The Alessandria–Piacenza railway is a railway located in northern Italy connecting the regions of Emilia-Romagna, Lombardy, and Piedmont. The railway is 96 km long and it is managed by RFI. It links the rail hub of Alessandria with that of Piacenza, passing through the cities of Tortona, Voghera, and Stradella.

== History ==

The works for the construction of the railway began on 16 January 1856: the initial project included the section between Alessandria and Stradella, as well as a branch from Tortona to Novi Ligure. In June 1858 a decree was approved by the Chamber for the Facilitazione per l'unione della Società della ferrovia da Alessandria e Novi a Stradella con quella di Piacenza (Facilitation of the union of the railway company from Alessandria and Novi to Stradella with that of Piacenza) In 1859, the territory of the Duchy of Parma and Piacenza were incorporated into the United Provinces of Central Italy and subsequently annexed to the Kingdom of Sardinia as a result of the plebiscite of 12 March 1860. Following the annexation, the railway was extended to Piacenza.

| Section | Opened |
|---|---|
| Alessandria-Casteggio | 25 January 1858 |
| Casteggio-Stradella | 22 July 1858 |
| Stradella-Castel San Giovanni | 5 September 1859 |
| Castel San Giovanni-San Nicolò | 20 October 1859 |
| San Nicolò-ponte Trebbia | 20 November 1859 |
| ponte Trebbia-Piacenza | 19 January 1860 |

The first section, between Alessandria and Casteggio was opened on 25 January 1858. The section was opened to Stradella in the following July, while the Piacenza sections of the line were opened between 1859 and 1860, the last of which, between the bridge over the Trebbia river and Piacenza, was opened to traffic on 19 January 1860.
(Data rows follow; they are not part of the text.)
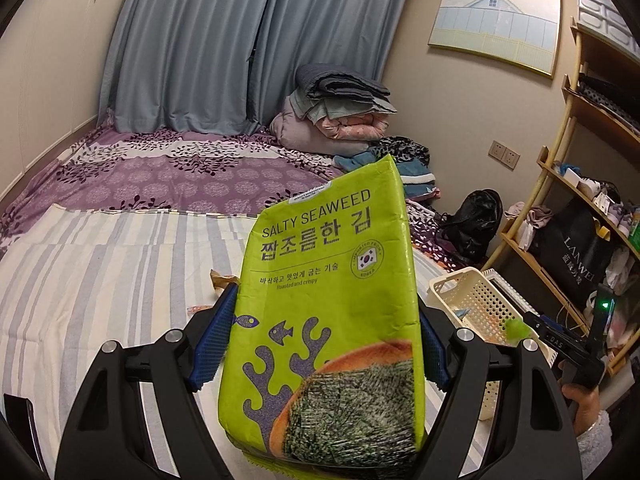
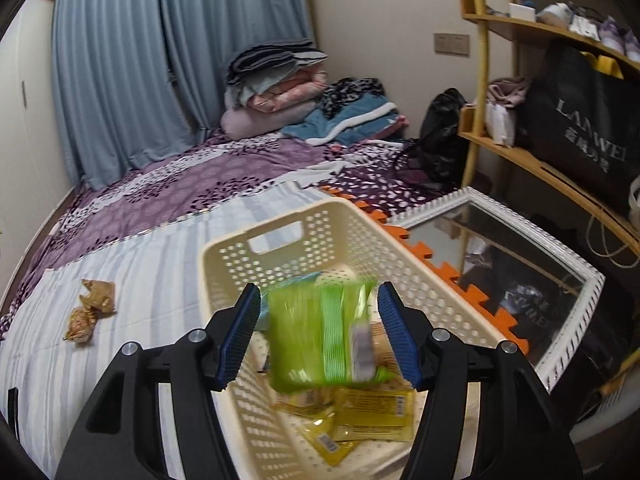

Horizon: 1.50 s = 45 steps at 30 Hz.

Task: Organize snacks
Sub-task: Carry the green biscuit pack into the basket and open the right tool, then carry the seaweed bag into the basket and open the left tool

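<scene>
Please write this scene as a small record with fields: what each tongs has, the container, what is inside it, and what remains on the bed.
left tongs: shut on the tall lime-green seaweed snack bag, held upright
right tongs: open; a blurred green ribbed snack packet is between the pads, above the basket, seemingly not gripped
container: cream perforated plastic basket on the striped bedsheet
inside basket: yellow flat snack packets
left on bed: two crumpled brown wrapped snacks

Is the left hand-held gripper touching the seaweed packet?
Touching. The left wrist view shows the left hand-held gripper with both blue pads pressed against the seaweed packet's side edges.
</scene>
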Tool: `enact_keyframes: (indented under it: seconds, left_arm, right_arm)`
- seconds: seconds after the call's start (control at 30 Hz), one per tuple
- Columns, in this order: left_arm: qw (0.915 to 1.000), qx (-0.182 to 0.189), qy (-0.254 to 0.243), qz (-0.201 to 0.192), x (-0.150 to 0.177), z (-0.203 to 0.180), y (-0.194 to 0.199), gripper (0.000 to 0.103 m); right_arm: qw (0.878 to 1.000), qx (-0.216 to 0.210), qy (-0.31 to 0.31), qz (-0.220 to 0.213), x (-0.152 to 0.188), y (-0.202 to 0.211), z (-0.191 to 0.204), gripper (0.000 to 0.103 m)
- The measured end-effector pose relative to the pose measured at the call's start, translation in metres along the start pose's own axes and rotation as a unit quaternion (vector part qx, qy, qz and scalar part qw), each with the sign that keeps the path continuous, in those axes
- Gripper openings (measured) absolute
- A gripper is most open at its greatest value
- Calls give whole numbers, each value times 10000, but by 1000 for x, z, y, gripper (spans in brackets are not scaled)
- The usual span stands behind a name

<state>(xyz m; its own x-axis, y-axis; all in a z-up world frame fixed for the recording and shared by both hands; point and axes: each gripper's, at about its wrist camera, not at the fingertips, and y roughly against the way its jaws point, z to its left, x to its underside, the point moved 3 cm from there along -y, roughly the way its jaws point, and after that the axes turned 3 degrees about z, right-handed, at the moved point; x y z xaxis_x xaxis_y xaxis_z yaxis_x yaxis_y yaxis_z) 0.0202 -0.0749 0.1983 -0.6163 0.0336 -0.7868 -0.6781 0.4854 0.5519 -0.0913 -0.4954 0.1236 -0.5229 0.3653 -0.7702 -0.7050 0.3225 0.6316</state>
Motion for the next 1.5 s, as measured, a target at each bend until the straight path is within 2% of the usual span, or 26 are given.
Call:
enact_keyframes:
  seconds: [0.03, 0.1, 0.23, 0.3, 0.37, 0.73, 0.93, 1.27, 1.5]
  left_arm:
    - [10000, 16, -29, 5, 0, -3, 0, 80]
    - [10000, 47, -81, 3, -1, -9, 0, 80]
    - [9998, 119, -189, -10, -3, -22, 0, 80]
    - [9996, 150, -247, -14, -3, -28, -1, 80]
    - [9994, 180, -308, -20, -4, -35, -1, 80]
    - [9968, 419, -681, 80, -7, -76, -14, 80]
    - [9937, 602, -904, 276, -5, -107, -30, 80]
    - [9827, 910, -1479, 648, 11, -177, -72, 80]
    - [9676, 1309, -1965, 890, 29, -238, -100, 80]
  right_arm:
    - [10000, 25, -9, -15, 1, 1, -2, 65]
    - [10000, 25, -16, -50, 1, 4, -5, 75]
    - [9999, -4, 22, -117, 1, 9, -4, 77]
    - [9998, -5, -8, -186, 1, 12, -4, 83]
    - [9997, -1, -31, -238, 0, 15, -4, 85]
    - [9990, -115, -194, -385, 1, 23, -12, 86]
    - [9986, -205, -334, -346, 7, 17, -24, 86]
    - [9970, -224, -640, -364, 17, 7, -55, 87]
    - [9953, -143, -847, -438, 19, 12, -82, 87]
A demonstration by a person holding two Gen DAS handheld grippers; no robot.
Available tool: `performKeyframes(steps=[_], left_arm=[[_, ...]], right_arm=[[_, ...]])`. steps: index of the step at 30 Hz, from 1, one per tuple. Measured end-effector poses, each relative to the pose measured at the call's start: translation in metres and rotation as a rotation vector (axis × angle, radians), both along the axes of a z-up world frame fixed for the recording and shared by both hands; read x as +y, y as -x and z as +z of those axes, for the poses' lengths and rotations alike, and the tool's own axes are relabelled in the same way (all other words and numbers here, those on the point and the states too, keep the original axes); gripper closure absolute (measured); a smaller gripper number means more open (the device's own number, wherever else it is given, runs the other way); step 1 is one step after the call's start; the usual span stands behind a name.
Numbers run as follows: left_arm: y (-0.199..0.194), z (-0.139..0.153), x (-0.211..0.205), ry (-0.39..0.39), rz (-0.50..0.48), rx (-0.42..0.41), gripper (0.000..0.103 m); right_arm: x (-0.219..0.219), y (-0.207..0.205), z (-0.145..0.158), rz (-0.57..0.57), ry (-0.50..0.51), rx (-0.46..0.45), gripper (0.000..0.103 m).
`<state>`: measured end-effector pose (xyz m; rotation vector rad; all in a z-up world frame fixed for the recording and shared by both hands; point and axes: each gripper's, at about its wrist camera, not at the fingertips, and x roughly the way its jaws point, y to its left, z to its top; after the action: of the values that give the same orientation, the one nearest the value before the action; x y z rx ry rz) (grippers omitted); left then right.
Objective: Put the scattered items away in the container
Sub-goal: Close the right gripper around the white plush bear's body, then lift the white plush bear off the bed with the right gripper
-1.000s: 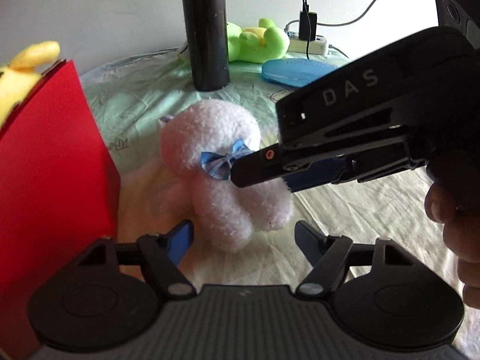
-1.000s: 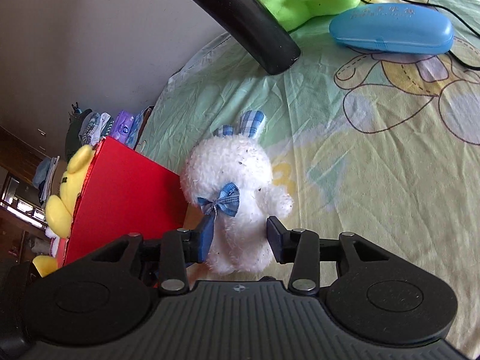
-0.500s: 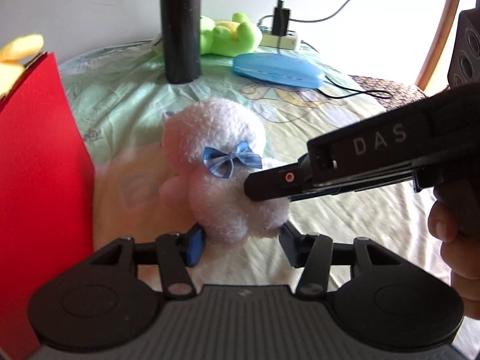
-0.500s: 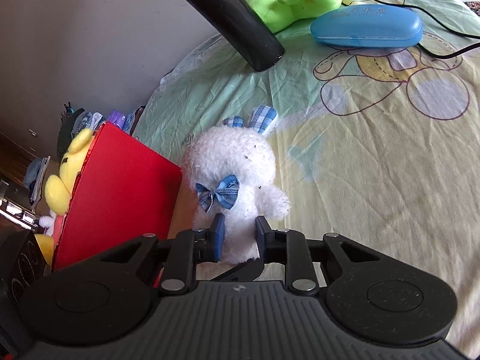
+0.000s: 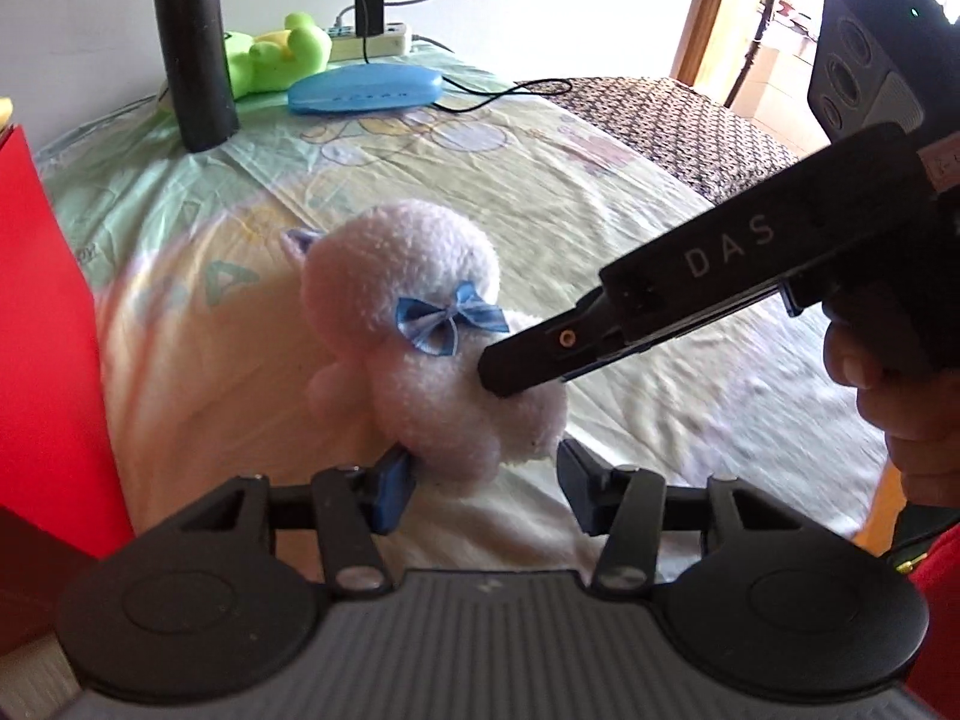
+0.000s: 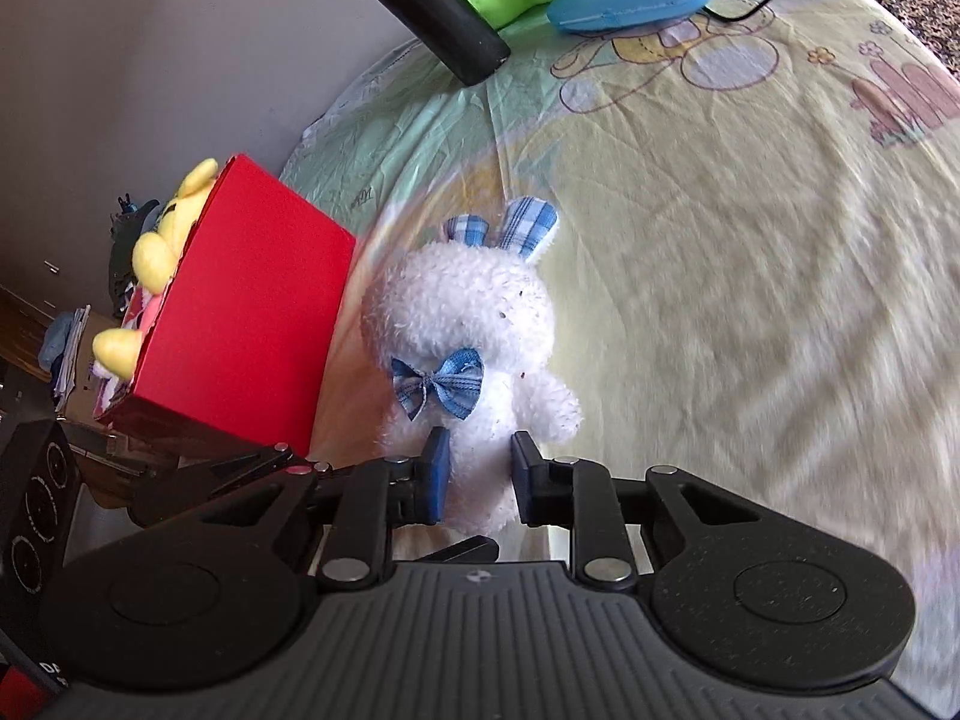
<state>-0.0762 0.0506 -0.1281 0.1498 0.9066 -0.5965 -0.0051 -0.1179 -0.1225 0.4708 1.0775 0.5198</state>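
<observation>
Cartoon-print bedsheet point(image 6: 720, 240) meets plain white wall point(image 6: 180, 60).

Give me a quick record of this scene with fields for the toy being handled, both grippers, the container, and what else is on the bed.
toy: white plush rabbit, blue bow, upright beside the box
left gripper: closed on the rabbit's base
right gripper: closed on the rabbit's lower body
container: red box, yellow plush inside
also on bed: black bottle, green plush, blue case
</observation>
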Motion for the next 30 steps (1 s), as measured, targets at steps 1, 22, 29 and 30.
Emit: performKeyframes(steps=[1,22,29,30], left_arm=[[0.005,0.0,0.002,0.001,-0.009,0.003,0.05],[-0.027,0.008,0.024,0.16,0.163,0.053,0.036],[-0.031,-0.003,0.019,0.176,0.161,0.084,0.033],[-0.031,-0.004,0.018,0.178,0.16,0.086,0.033]], right_arm=[[-0.001,0.009,-0.001,0.003,-0.001,0.009,0.079],[0.005,0.005,0.002,-0.124,-0.055,-0.095,0.045],[0.015,-0.001,-0.014,-0.073,-0.073,-0.03,0.045],[0.017,-0.001,-0.016,-0.071,-0.071,-0.022,0.047]])
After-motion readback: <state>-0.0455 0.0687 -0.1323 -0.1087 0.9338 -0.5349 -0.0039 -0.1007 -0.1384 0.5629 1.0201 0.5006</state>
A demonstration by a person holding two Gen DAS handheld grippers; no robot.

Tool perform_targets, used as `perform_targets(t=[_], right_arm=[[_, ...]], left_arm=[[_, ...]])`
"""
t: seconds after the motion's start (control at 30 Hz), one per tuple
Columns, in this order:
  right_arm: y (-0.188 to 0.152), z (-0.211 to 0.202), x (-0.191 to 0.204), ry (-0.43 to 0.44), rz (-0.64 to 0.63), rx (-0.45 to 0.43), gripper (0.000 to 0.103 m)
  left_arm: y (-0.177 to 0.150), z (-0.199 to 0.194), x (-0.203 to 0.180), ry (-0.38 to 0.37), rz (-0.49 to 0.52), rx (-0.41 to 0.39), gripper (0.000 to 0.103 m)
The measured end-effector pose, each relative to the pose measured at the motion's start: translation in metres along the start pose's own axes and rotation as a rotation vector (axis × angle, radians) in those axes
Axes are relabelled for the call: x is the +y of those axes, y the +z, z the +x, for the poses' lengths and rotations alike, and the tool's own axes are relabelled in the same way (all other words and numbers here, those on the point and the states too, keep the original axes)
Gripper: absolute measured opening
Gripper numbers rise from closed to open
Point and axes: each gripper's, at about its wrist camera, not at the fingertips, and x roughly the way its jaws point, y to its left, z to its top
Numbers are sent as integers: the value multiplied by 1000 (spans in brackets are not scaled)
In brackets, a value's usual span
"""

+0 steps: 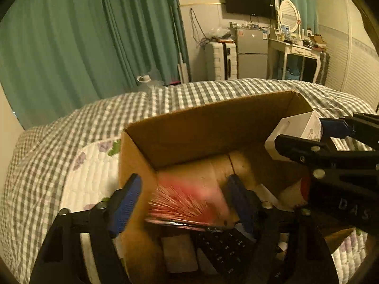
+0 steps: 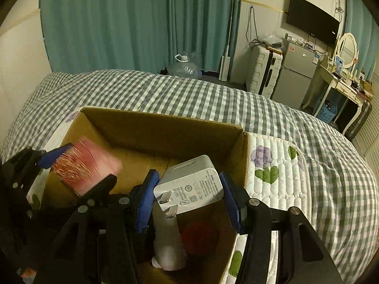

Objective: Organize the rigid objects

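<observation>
An open cardboard box (image 1: 213, 127) (image 2: 165, 127) sits on the bed. My left gripper (image 1: 187, 203) hangs over its left part with the jaws wide. A pink packet (image 1: 187, 201) (image 2: 83, 165) is between them, blurred, touching neither pad clearly. My right gripper (image 2: 189, 194) (image 1: 305, 135) is shut on a white Huawei charger (image 2: 191, 184) (image 1: 296, 127), held over the box's right part. Inside the box lie a black calculator (image 1: 225, 248), a white bottle (image 2: 165, 243) and a red object (image 2: 199, 236).
The box rests on a white quilted pad with flowers (image 2: 272, 165) over a grey checked bedspread (image 2: 165, 90). Behind the bed are teal curtains (image 2: 118, 23), a water jug (image 2: 184, 66), a suitcase (image 2: 263, 71), a small fridge (image 2: 296, 71) and a dressing table (image 2: 341, 82).
</observation>
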Motion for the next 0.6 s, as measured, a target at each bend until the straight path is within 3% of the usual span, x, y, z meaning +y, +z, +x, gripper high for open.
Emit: perform_targets(t=[0.1, 0.17, 0.33, 0.6], right_arm=[[3, -1, -3, 5, 12, -20, 53], [5, -8, -4, 0, 13, -49, 68], [13, -38, -4, -27, 33, -83, 68], [15, -140, -1, -75, 45, -169, 70]], left_arm=[[1, -6, 1, -18, -9, -15, 93], [3, -12, 0, -6, -4, -28, 94], [5, -35, 4, -8, -14, -44, 95], [12, -129, 19, 7, -58, -159, 101]])
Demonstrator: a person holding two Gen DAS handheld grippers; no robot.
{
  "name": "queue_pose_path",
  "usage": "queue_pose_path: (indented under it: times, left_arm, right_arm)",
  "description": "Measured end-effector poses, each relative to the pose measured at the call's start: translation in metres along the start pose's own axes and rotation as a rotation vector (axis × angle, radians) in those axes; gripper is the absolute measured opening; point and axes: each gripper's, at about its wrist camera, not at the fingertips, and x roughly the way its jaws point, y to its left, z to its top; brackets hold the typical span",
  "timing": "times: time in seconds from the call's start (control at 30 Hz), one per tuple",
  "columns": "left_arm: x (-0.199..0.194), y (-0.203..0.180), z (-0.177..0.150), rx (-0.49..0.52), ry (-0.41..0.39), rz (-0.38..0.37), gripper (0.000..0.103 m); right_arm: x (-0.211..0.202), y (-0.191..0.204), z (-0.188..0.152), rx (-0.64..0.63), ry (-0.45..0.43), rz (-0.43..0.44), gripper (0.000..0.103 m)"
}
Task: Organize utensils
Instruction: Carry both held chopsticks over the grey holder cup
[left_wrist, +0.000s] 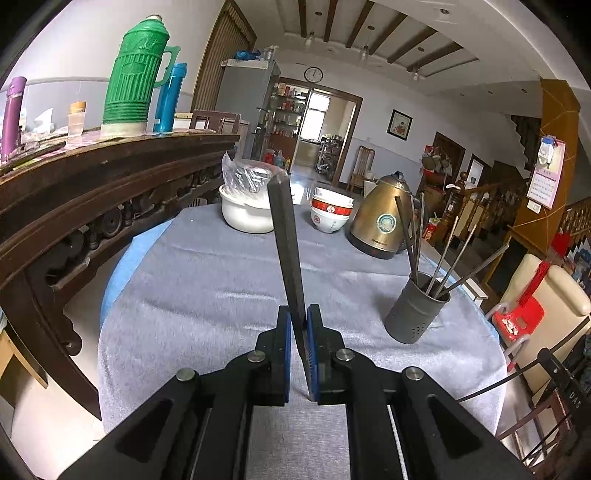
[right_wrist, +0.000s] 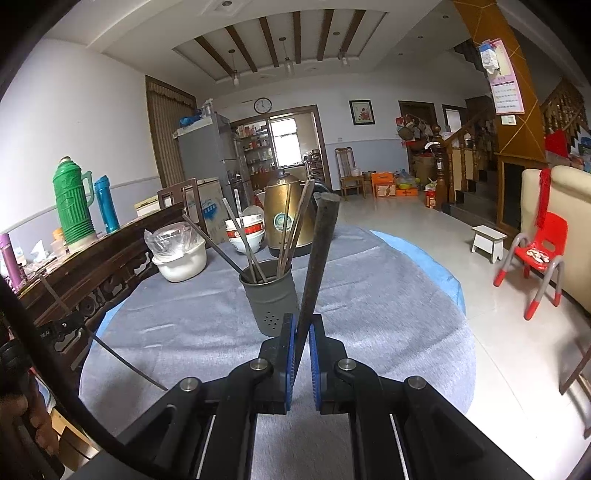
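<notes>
My left gripper (left_wrist: 299, 325) is shut on a dark chopstick (left_wrist: 284, 236) that points up and away over the grey cloth. A grey perforated utensil holder (left_wrist: 417, 310) with several chopsticks stands to its right. My right gripper (right_wrist: 300, 332) is shut on a second dark chopstick (right_wrist: 319, 251) that leans up and right, just in front of the holder (right_wrist: 271, 299). The left gripper with its chopstick (right_wrist: 122, 363) shows at the left edge of the right wrist view.
On the grey tablecloth (left_wrist: 207, 280) stand a white pot with a plastic bag (left_wrist: 245, 210), stacked red-and-white bowls (left_wrist: 330, 210) and a brass kettle (left_wrist: 382, 218). A dark wooden sideboard (left_wrist: 92, 192) with a green thermos (left_wrist: 135, 74) runs along the left. A red child's chair (right_wrist: 535, 254) stands on the floor.
</notes>
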Motion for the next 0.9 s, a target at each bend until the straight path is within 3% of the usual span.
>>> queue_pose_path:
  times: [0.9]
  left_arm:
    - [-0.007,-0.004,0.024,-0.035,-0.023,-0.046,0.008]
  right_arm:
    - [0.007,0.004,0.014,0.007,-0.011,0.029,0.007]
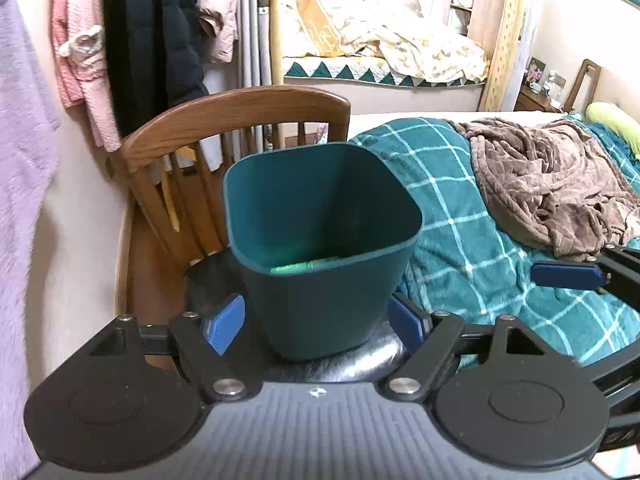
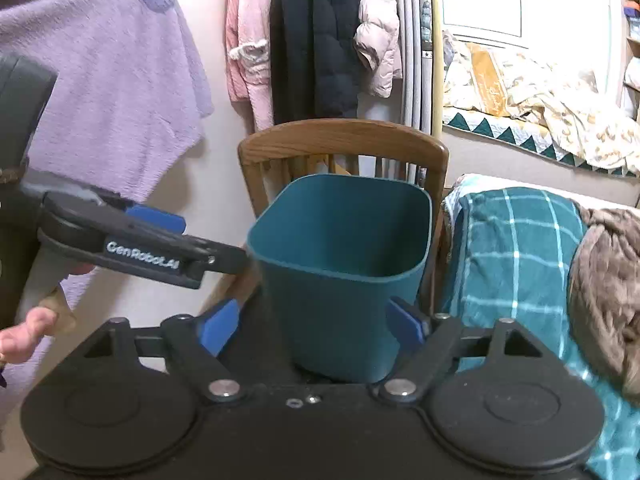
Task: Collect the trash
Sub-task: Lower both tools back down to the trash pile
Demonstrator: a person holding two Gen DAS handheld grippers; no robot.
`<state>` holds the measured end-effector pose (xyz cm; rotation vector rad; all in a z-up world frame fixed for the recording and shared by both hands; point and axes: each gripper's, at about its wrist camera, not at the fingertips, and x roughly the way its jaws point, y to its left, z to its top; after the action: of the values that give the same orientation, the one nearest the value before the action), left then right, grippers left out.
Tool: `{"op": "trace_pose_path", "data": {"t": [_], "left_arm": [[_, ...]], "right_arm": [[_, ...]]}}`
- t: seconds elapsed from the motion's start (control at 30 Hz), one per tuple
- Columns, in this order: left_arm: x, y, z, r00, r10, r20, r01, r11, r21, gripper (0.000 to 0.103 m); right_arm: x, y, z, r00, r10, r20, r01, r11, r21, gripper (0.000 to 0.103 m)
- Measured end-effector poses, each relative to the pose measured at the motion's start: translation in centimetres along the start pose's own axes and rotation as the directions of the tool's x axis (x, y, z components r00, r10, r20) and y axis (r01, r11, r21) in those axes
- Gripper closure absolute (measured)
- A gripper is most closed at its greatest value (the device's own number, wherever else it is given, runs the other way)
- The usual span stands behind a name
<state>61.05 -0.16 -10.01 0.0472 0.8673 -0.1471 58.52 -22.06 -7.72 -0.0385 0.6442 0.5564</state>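
A teal trash bin (image 1: 320,248) stands upright on the black seat of a wooden chair (image 1: 236,108). A green piece of trash (image 1: 304,267) lies inside it. My left gripper (image 1: 316,320) is open, its blue pads on either side of the bin's lower body, apart from it. In the right wrist view the same bin (image 2: 340,264) stands in front of my right gripper (image 2: 310,326), which is open with its pads flanking the bin's base. The left gripper (image 2: 152,240) shows there at the bin's left. The right gripper's blue fingertip (image 1: 568,274) shows at the right in the left wrist view.
A bed with a teal checked blanket (image 1: 480,208) and a brown throw (image 1: 560,184) lies right of the chair. Clothes (image 2: 312,40) hang on the wall behind the chair, and a purple garment (image 2: 104,72) hangs at the left. A bedding-covered window seat (image 1: 400,52) is at the back.
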Motion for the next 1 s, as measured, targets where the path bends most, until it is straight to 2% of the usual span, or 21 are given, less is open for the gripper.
{"op": "trace_pose_path", "data": {"t": [0.23,0.33,0.4,0.5,0.63,0.77,0.9,1.0], "left_arm": [[-1.1,0.9,-6.5,1.000,-0.010,-0.014,0.009,0.998,-0.062,0.020],[-0.5,1.1,-9.2,1.000,-0.006,-0.026,0.004,0.998,-0.066,0.017],[0.2,1.4,-11.0,0.999,-0.016,-0.031,0.013,0.997,-0.078,0.003],[1.9,1.7,-14.0,0.999,-0.025,-0.036,0.021,0.995,-0.100,0.000],[5.8,2.4,-18.4,0.993,-0.025,-0.112,0.009,0.990,-0.141,0.000],[11.1,3.4,-23.2,0.977,-0.041,-0.208,-0.003,0.979,-0.206,0.000],[16.5,4.7,-28.5,0.967,-0.063,-0.247,-0.005,0.963,-0.268,0.000],[20.6,5.2,-32.2,0.961,-0.044,-0.275,-0.036,0.959,-0.280,0.000]], "right_arm": [[-1.8,0.6,-5.4,1.000,0.018,0.010,-0.019,0.998,0.054,0.001],[-1.9,0.9,-8.2,1.000,0.018,0.004,-0.018,0.998,0.062,0.000],[-1.5,0.8,-10.4,1.000,0.018,-0.012,-0.017,0.997,0.079,0.000],[-0.5,0.8,-14.0,0.999,0.008,-0.047,-0.003,0.995,0.098,0.000],[2.2,0.7,-19.2,0.994,-0.005,-0.111,0.018,0.993,0.117,0.000],[6.1,0.5,-25.5,0.982,-0.032,-0.185,0.058,0.989,0.138,0.000],[10.1,0.2,-31.8,0.965,-0.032,-0.259,0.082,0.980,0.184,0.000],[13.3,0.0,-36.1,0.951,-0.032,-0.308,0.097,0.976,0.197,0.000]]}}
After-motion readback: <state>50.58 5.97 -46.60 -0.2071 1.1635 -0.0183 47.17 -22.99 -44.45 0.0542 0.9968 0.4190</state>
Starting from 1 July 1905, under law no.137 of 22 April 1905, the operation of the railway line was taken over by the Italian state, through the newly established Azienda autonoma per l'esercizio delle Ferrovie Italiane (Ferrovie dello Stato), under the control of the Ministry of Public Works.

A crash occurred at on the night of 31 May 1962, when a freight train from Milan hit the end of a passenger train that was stationary on platform 3 and about to leave for Genoa. 64 people lost their lives, and 40 were seriously injured, 4 of whom later died in hospital bringing the death toll to 64.

== Characteristics ==
The railway has a gauge of 1435 mm. It is electrified at 3000V, and it can bear a weight of 22.5 tons per axis.